Each time Pakistan and China publicly reposition their partnership around mineral-led industrialization, infrastructure gets hit. For global capital, each attack reads as confirmation of generic risk. When US interest rates rise and fund managers see news footage of burning checkpoints, they close the file and move to the next opportunity. The attacks happen too consistently, and too close to major announcements, to be random.
Signal two: The targeting pattern
Baloch insurgent groups explicitly frame CPEC, Reko Diq, and related projects as “plunder.” They’ve shifted from hitting purely military targets to sabotaging the logistics spine itself: roads, rail, and the perception of safety around port cities. There’s no ideology at play here. It's a strategy to make the infrastructure unworkable. Beijing’s frustration after repeated attacks on its nationals has translated into open demands for stronger security arrangements for Chinese assets under CPEC 2.0. The insurgent attacks create conditions that make Chinese security overreach more likely, which validates the insurgent narrative of “occupation,” which fuels more violence. It’s a self-reinforcing loop. Someone wants it to keep spinning.
Signal three: The regional incentive structure
Jebel Ali in Dubai handles 15 million containers a year and dominates shipping in the Arabian Sea. A working Gwadar port would cut thousands of kilometers off China's western trade routes and sit closer to the Strait of Hormuz.
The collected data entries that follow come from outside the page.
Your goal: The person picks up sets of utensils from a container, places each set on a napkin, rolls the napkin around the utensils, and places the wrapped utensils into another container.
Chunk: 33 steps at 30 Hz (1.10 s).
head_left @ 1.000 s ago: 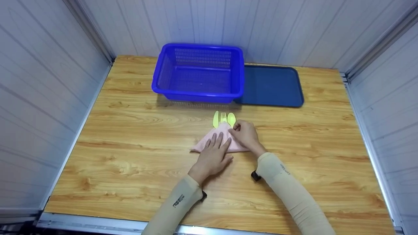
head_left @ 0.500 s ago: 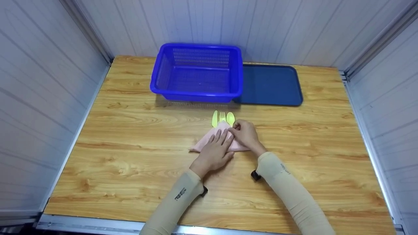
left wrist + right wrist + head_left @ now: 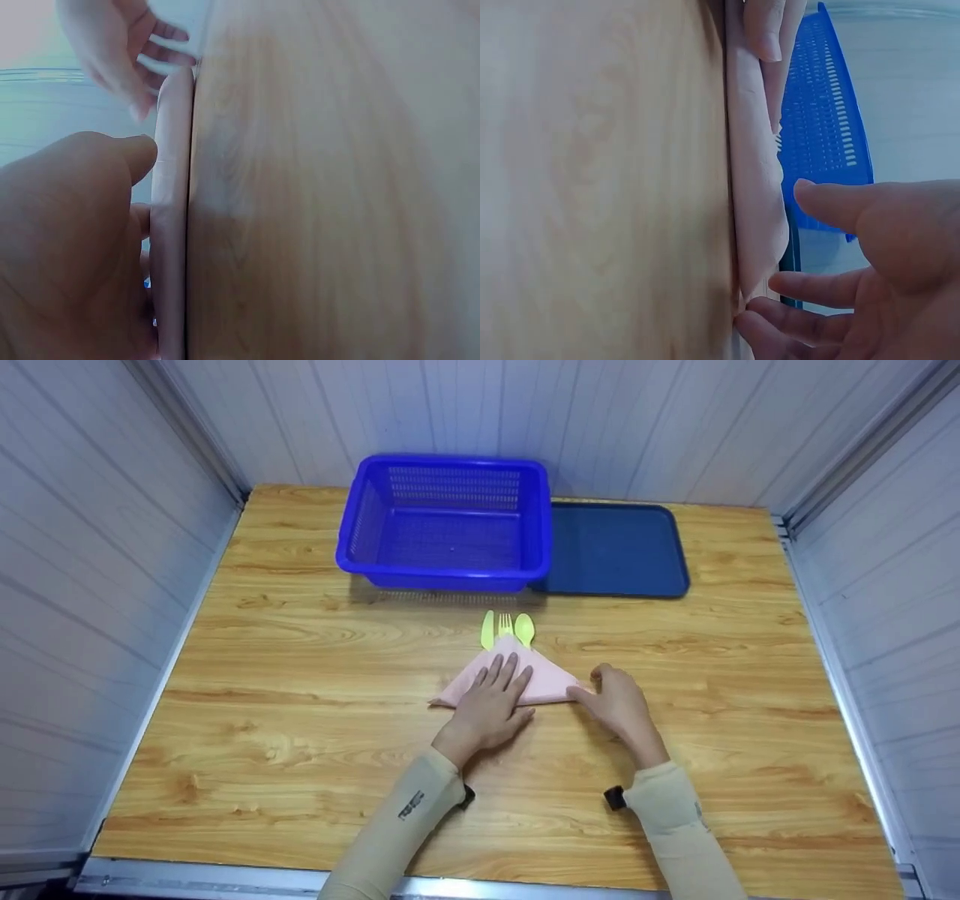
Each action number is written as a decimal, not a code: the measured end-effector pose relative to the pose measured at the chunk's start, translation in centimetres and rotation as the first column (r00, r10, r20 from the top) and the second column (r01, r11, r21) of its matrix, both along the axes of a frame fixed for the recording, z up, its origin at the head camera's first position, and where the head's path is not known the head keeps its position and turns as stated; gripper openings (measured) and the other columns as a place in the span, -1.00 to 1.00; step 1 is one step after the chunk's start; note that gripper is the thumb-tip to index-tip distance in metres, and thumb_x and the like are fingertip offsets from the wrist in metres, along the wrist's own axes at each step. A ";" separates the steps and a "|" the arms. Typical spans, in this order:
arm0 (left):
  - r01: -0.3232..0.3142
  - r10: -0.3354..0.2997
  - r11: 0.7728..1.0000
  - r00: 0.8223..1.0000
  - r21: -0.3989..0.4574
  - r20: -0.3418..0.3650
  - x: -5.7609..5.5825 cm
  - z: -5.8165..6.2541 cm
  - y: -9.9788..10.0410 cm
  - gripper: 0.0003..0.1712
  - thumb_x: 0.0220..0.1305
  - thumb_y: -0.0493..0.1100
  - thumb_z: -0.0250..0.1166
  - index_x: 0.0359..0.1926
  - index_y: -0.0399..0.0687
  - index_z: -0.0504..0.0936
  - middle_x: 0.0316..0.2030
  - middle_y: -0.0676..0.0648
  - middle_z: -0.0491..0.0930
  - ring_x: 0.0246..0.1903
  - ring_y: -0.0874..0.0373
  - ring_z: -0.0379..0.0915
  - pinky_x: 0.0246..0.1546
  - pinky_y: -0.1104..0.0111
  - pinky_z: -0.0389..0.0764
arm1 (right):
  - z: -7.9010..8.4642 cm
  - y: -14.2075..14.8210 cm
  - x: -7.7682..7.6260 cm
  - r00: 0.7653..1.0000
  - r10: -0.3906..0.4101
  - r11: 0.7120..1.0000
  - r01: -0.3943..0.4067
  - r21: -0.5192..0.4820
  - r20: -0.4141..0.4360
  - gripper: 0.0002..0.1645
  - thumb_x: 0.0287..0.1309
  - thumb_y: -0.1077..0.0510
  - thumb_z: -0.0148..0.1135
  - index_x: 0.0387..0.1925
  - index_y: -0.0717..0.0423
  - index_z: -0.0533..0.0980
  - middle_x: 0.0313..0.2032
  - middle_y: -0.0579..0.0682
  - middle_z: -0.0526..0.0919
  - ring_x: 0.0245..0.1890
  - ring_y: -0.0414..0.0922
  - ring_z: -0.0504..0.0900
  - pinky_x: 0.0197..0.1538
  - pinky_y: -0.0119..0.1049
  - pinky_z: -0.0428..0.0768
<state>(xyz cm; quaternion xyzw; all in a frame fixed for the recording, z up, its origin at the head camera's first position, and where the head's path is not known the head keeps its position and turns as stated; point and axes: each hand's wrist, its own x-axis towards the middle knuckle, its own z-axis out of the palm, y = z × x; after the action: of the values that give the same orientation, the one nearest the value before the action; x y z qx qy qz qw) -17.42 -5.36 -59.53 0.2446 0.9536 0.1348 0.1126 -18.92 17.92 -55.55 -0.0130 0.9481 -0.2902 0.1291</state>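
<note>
A pink napkin (image 3: 546,681), folded to a triangle, lies on the table with its peak pointing away from me. From under that peak stick out a yellow-green knife (image 3: 487,630), fork (image 3: 505,624) and spoon (image 3: 525,628), side by side, lower parts hidden. My left hand (image 3: 491,703) rests flat on the napkin's middle, fingers spread. At the napkin's right corner is my right hand (image 3: 619,705). In the right wrist view its thumb (image 3: 832,202) stands apart from the loosely bent fingers, whose tips are right at the corner; nothing is pinched.
A blue plastic basket (image 3: 442,580) stands at the back of the wooden table (image 3: 300,780), with nothing in it. Its right side overlaps a dark blue tray (image 3: 619,551). Panelled walls (image 3: 465,405) enclose the back and both sides.
My right hand has let go near the spoon and moved right and toward me to the napkin's right corner, its fingers loosening. The left hand stays pressed on the napkin. The view has shifted slightly.
</note>
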 end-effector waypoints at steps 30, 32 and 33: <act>-0.013 0.014 1.000 0.999 0.018 -0.031 0.1 -0.1 0.3 -0.18 0.44 0.29 -0.11 0.54 0.01 -0.02 0.51 -0.20 -0.19 0.47 -0.13 -0.37 0.42 0.05 -0.17 | -1.9 -2.3 1.0 0.912 -0.371 0.706 0.399 -0.585 0.174 -0.50 0.04 0.32 0.40 -0.02 0.45 0.41 -0.26 0.17 0.61 -0.34 -0.18 0.56 -0.34 -0.49 0.52; -0.016 0.017 1.000 0.999 0.015 -0.036 0.1 0.0 0.3 -0.17 0.44 0.30 -0.11 0.54 0.00 -0.02 0.51 -0.20 -0.18 0.47 -0.14 -0.36 0.42 0.05 -0.17 | -2.3 -3.0 1.1 0.906 -0.388 0.681 0.407 -0.609 0.172 -0.62 0.02 0.34 0.38 -0.13 0.47 0.50 -0.33 0.12 0.61 -0.38 -0.20 0.52 -0.37 -0.50 0.50; -0.017 0.017 1.000 0.999 0.013 -0.037 0.1 0.0 0.2 -0.17 0.44 0.30 -0.10 0.54 0.00 -0.02 0.50 -0.21 -0.18 0.47 -0.14 -0.36 0.42 0.05 -0.17 | -2.4 -3.3 1.2 0.904 -0.395 0.680 0.407 -0.610 0.163 -0.70 0.03 0.34 0.37 -0.20 0.45 0.53 -0.37 0.07 0.60 -0.40 -0.21 0.51 -0.38 -0.50 0.49</act>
<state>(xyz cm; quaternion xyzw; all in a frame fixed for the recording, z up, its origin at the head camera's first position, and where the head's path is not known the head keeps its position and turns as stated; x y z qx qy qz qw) -17.30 -5.12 -59.57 0.2396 0.9567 0.1371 0.0923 -17.70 14.59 -58.00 0.1549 0.7732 -0.6121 0.0589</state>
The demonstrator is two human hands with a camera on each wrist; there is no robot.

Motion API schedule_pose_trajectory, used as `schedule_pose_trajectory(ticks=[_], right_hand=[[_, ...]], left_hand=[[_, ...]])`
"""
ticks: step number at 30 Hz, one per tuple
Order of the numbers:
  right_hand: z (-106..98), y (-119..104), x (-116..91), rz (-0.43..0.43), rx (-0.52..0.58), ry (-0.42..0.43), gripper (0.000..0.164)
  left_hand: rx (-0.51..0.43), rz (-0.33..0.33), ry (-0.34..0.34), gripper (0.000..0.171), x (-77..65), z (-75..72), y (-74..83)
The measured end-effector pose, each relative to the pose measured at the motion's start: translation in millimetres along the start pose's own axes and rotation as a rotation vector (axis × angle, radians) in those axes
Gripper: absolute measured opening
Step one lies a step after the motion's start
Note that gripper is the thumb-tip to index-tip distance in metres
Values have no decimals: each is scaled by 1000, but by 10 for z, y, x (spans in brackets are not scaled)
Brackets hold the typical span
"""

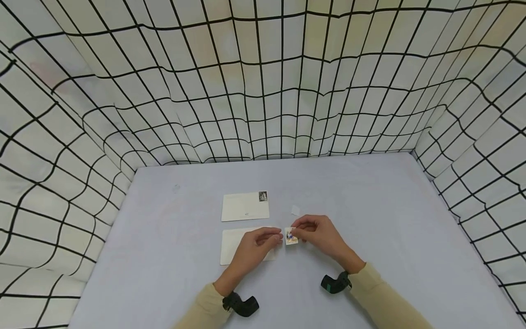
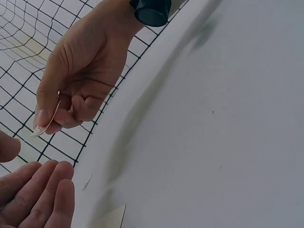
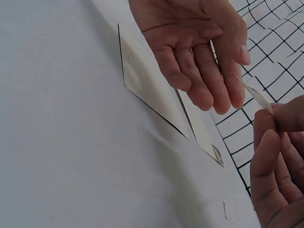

For Dubai's port operators, that's a direct threat to revenue. Pakistani and regional media have reported that UAE-linked interests benefit when Gwadar stays dysfunctional. At the same time, those same interests are expanding their stakes in Pakistan's other ports. The math is simple: every year Gwadar stays too dangerous to use is another year Jebel Ali keeps its monopoly.
The investor blindspot
In Chile or Indonesia, investors ask about tax rates and environmental regulations. In Pakistan, they ask: Can the military protect our sites? Who controls the roads at night? Does having Chinese partners make us safer or paint a target on our back?
An investor who wanted to setup a gold processing refinery told me they’d walked away from a Balochistan minerals deal because “they couldn’t explain burning convoys to our LP committee.” In other words, the risks were too high. Fair enough. But the reaction misses the point.
Investors see Balochistan as "too risky" when they should see it as "strategically contested." The violence isn't about whether there's demand for copper or whether the geology is good. It's about who controls the corridor that moves the copper to market. And corridor risk can be priced and structured if you know whose corridor you're threatening.
The call
Within 18 to 24 months, any billion dollar copper, gold, or rare earths deal that uses Gwadar as its export route will need two things: a formal security arrangement for the transport corridor, and either political risk insurance or a guaranteed buyer from a major government. That’s not a reason to walk away. It’s table stakes for entry into one of the last large, undeveloped minerals regions left.
For investors, the choice is simple: treat the friction as a dealbreaker, or treat it as the discount it actually is. The opportunity exists. It won’t wait forever.